Yani bir tarafta önüne tabak gibi serilmiş, hatta fark yapacağı
maçı almamak için çırpınan bir "Korkak" hoca.. Hem de Samet
Aybaba..
Öte tarafta, bu Samet Aybaba'nın ikramını elinin tersiyle iten
"Teşekkür ederim. Ben ille de kaybedeceğim" diyen, hem de Fatih
Terim..
Şampiyonluk yarışındaki tüm rakipleri ikişer puan kaybetmiş,
kazandığı zaman lider olacak, Galatasaray'ın hocası Fatih
Terim..
O zaman biz bu ülkede "Futbol" diye ne seyredeceğiz, söyler misiniz?.

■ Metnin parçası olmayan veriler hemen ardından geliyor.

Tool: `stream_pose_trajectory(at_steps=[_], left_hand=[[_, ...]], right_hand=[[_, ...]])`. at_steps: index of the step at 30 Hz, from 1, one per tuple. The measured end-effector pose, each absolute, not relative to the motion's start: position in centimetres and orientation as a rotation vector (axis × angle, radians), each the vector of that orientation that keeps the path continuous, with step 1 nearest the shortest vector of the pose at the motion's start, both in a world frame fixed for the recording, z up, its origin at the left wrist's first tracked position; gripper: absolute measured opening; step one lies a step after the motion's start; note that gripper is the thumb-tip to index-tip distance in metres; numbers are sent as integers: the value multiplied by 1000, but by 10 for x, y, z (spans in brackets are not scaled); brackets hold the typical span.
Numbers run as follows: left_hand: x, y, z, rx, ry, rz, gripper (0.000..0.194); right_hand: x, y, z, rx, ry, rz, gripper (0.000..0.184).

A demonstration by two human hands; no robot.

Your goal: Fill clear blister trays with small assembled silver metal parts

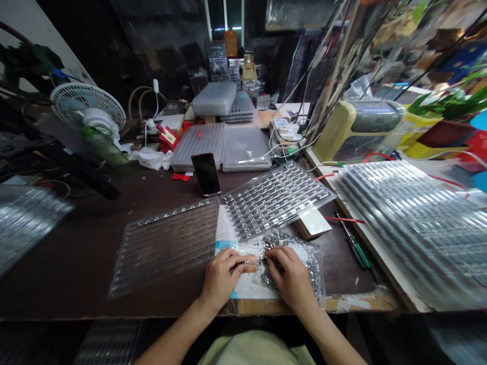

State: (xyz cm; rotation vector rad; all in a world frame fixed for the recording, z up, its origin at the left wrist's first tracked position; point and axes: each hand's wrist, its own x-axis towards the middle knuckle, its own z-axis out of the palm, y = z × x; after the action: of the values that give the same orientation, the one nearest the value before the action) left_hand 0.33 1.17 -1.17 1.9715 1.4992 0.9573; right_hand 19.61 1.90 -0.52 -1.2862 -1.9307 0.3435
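My left hand [223, 274] pinches a small shiny metal part [247, 262] over a small orange-brown block [251, 264]. To its right, my right hand [291, 274] rests over a clear plastic bag of small metal parts [312, 258], fingers curled down into the loose pieces; what lies between its fingertips is too small to make out. Beyond the hands, a clear tray [277, 200] lies tilted, filled with rows of metal parts. Left of it, another clear ridged tray [171, 238] carries a row of parts along its far edge.
A phone [206, 174] stands upright behind the trays. Stacked clear trays [414, 223] fill the right side, with a green-handled screwdriver [355, 246] beside them. A white box [312, 223] sits under the filled tray's corner. A fan [88, 109] stands at the far left.
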Motion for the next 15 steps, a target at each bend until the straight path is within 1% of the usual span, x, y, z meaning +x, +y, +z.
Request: stream_pose_trajectory(at_steps=[7, 11, 15], left_hand=[[2, 12, -14, 2019, 1510, 928, 14], [2, 12, -13, 2023, 1493, 932, 14], [3, 11, -13, 2037, 1498, 941, 15]], right_hand=[[197, 19, -9, -1279, -1947, 413, 15], [197, 20, -12, -1307, -1957, 386, 13], [196, 22, -14, -1327, -1977, 358, 16]])
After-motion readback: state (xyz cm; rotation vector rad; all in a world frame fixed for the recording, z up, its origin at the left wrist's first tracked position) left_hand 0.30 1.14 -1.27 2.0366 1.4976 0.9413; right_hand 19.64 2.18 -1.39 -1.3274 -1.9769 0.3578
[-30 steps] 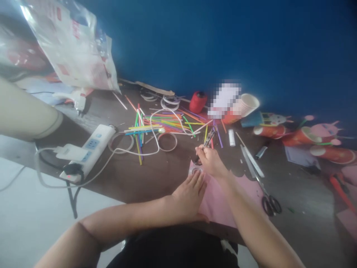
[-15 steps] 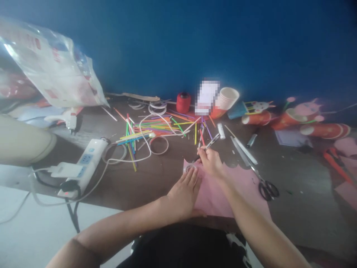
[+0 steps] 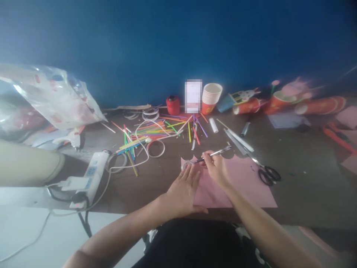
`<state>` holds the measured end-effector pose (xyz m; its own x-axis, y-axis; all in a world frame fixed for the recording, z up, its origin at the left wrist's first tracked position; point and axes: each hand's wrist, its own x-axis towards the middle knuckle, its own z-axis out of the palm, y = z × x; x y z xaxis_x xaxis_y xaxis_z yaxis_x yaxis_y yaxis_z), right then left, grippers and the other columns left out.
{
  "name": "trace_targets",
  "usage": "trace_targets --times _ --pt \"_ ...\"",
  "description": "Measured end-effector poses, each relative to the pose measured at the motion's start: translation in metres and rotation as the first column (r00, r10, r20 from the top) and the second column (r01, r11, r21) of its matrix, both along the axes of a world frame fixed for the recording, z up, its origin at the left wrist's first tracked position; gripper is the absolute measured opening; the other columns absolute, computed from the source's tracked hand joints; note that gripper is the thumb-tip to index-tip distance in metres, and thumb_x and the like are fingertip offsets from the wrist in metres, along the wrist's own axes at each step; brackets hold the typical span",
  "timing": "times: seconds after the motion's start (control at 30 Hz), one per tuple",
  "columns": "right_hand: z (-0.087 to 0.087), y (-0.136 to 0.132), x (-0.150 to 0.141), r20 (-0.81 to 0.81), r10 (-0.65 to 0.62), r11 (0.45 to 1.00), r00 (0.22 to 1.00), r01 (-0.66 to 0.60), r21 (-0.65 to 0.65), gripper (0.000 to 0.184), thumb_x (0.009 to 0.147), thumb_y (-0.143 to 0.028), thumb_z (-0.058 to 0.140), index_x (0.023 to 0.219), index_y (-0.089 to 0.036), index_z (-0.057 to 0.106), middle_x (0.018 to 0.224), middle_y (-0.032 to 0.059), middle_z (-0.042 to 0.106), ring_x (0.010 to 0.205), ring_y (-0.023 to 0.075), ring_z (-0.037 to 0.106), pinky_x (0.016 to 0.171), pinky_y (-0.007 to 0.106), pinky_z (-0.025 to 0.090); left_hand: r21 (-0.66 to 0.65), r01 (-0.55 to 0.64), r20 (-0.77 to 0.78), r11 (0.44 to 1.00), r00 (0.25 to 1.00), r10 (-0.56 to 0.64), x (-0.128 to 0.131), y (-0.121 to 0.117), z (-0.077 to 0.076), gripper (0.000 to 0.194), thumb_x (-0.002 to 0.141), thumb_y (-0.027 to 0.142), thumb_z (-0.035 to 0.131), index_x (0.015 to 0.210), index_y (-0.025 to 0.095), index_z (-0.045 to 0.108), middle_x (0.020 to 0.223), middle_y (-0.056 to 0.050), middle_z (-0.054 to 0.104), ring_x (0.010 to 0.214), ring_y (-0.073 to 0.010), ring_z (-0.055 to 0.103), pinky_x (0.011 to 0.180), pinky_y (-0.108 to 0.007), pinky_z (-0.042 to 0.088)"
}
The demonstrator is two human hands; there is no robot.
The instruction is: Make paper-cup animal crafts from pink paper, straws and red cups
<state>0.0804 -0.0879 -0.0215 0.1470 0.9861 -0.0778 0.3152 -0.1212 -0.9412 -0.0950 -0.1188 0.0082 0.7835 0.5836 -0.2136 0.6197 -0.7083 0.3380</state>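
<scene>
A sheet of pink paper with a scalloped far edge lies on the table in front of me. My left hand is spread flat over its left side, thumb stretched out. The fingertips press on a small clear ring, seemingly a roll of tape, at the sheet's far left corner. My right hand is closed around a pen, whose tip points left toward the ring. Scissors with black handles rest against the paper's right edge.
Colourful sticks lie scattered beyond my left hand. A white power strip with a looping cable stands at left. Along the wall are a red spool, stacked paper cups and a plastic bag. A utility knife lies at right.
My right hand has shifted along the paper's edge, and the pen now lies at a lower slant, pointing left. My left hand stays on the ring. The camera view has moved slightly.
</scene>
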Motion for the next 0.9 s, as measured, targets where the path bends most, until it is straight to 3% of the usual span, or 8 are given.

Bakın iyi hoca, maçı bir gece evvel kafasında oynar. Kafada oynamak için rakibi iyi analiz etmek, çözmek gerekir tabii.. Çözememişsen ertesi gün sahaya yanlış takım çıkarır, yanlış oynarsın.
"Daha iyi hoca", işte tam da o zaman ortaya çıkar.. Evdeki
hesabın çarşıya uymadığını gören ve oyuna Doğru" zamanda "Doğru"
müdahale eden, edebilen Hoca "Büyük" Hocadır. Takımını zaferlere
"Oyunu okuyan ve doğru zamanda doğru müdahaleyi yapan" o "Hoca"
götürür.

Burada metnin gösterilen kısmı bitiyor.